> **Exercise goal**
State how many lines in the listing below include the word "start". Give nothing but the number.

> **Information supplied**
***

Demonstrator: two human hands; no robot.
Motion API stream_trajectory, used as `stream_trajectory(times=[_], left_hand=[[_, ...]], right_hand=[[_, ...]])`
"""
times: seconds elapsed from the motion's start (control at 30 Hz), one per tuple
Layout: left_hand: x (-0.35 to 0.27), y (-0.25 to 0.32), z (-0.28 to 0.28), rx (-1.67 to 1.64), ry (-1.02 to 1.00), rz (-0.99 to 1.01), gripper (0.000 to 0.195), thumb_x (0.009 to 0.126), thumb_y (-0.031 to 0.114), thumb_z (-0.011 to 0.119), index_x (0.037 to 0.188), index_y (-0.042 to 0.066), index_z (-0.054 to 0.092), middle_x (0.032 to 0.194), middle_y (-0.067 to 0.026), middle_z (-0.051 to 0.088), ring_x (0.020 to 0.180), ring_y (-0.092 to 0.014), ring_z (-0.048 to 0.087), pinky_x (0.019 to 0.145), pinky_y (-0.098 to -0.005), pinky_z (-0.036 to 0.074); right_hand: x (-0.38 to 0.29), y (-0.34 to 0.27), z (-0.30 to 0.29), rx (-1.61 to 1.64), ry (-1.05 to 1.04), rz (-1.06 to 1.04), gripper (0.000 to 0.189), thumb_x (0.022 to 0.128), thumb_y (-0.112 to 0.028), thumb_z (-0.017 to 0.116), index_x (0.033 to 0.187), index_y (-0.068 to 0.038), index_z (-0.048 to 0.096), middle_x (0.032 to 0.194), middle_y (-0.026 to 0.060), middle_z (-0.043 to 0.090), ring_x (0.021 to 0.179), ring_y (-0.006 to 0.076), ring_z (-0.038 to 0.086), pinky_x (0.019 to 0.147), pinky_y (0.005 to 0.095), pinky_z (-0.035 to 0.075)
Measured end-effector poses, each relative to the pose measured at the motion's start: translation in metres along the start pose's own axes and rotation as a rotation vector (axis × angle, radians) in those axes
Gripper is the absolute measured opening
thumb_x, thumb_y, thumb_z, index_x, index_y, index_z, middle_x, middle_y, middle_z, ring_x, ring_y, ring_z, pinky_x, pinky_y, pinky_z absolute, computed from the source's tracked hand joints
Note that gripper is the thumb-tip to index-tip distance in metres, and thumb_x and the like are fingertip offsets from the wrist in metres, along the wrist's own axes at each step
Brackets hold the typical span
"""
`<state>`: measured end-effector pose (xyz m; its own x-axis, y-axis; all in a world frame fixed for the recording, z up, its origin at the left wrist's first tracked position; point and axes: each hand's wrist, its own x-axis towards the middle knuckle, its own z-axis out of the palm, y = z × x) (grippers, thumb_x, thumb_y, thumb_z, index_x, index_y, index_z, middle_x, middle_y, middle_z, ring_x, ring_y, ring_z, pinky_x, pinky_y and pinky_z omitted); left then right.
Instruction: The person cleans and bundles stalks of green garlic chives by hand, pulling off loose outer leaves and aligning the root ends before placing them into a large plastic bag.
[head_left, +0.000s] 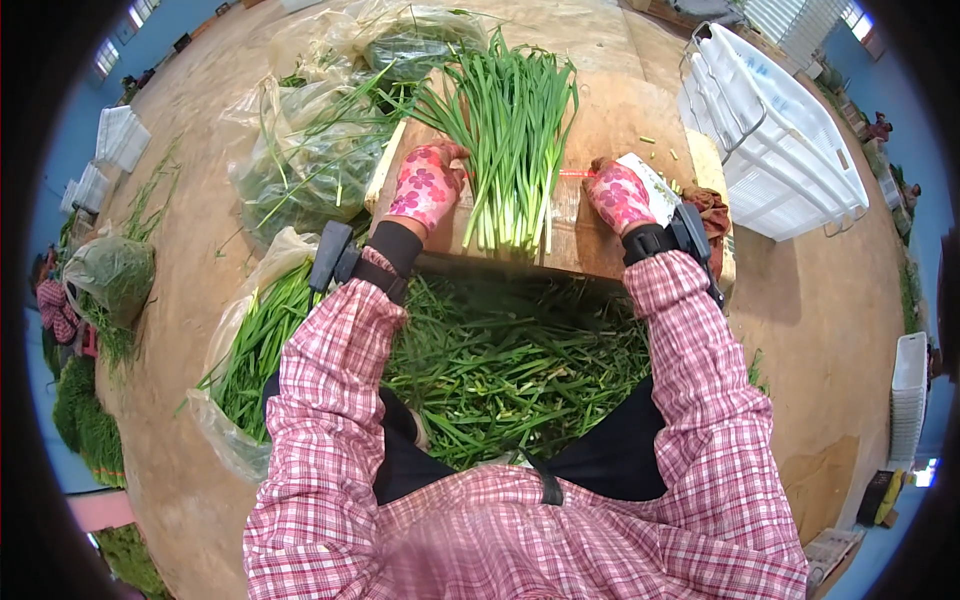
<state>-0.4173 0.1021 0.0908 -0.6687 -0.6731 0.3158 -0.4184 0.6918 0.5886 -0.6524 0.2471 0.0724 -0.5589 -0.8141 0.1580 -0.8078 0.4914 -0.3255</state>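
A bunch of long green leafy stalks with pale cut ends (517, 135), resembling garlic chives, lies on the wooden work surface (611, 112). A thin red tie (574, 173) runs crosswise beneath it. At the bunch's left edge, my left hand (426, 186), in a pink flowered glove, has its fingers closed at the tie's left end. My right hand (619, 195), gloved alike, pinches the tie's other end, a short way right of the stalks. Beside my right hand are a flat white piece (651, 184) strewn with green bits and a crumpled reddish-brown cloth (706, 211).
Stacked white plastic crates (776, 135) stand at the right. Clear plastic bags of greens (307, 165) crowd the left side, with another open bag (259, 352) by my left arm. Leaf trimmings (517, 375) pile up between my legs. A person (58, 311) sits far left.
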Motion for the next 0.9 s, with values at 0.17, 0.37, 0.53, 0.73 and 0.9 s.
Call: stream_trajectory(times=[0.17,0.37,0.53,0.73,0.9], left_hand=[[0.012,-0.044,0.006,0.195,-0.124,0.056,0.017,0.078,0.000,0.056,0.090,0.003,0.067,0.090,-0.0171,0.064,0.087,-0.029,0.063,0.073,-0.0357,0.050],[0.005,0.009,-0.001,-0.033,-0.060,-0.121,0.028,0.082,0.019,0.063,0.104,0.001,0.065,0.094,-0.0188,0.066,0.088,-0.029,0.064,0.080,-0.0361,0.050],[0.001,0.007,0.019,-0.070,-0.175,-0.067,0.050,0.079,0.032,0.068,0.117,0.001,0.059,0.107,-0.0226,0.062,0.099,-0.032,0.062,0.087,-0.0352,0.048],[-0.010,0.015,0.010,-0.126,-0.120,-0.086,0.053,0.074,0.034,0.072,0.117,0.005,0.059,0.104,-0.0207,0.062,0.100,-0.031,0.060,0.088,-0.0372,0.046],[-0.011,0.012,0.030,-0.174,-0.186,-0.046,0.041,0.073,0.023,0.072,0.112,0.014,0.064,0.107,-0.0177,0.059,0.103,-0.031,0.057,0.091,-0.0376,0.044]], right_hand=[[-0.004,-0.024,-0.012,-0.097,-0.178,-0.001,0.023,0.081,-0.018,0.052,0.091,-0.003,0.067,0.090,0.0217,0.066,0.089,0.0376,0.063,0.078,0.0441,0.049],[-0.020,-0.027,-0.016,0.658,-0.256,0.266,0.030,0.086,-0.027,0.062,0.097,0.000,0.064,0.072,0.0124,0.065,0.058,0.0205,0.063,0.055,0.0342,0.051],[-0.033,-0.059,-0.008,0.876,-0.457,0.353,0.030,0.086,-0.022,0.063,0.103,0.002,0.056,0.072,0.0089,0.061,0.052,0.0160,0.059,0.044,0.0303,0.048],[-0.035,-0.057,-0.016,0.432,-0.192,0.166,0.065,0.075,-0.048,0.069,0.112,0.004,0.055,0.095,0.0190,0.066,0.087,0.0297,0.064,0.076,0.0365,0.050],[-0.047,-0.078,-0.017,0.324,-0.140,0.076,0.056,0.073,-0.033,0.073,0.113,0.001,0.055,0.098,0.0209,0.065,0.093,0.0314,0.063,0.080,0.0390,0.048]])
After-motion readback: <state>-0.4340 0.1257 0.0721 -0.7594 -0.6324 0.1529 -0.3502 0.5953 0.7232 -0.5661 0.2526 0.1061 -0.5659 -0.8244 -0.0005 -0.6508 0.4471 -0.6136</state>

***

> **Completed exercise**
2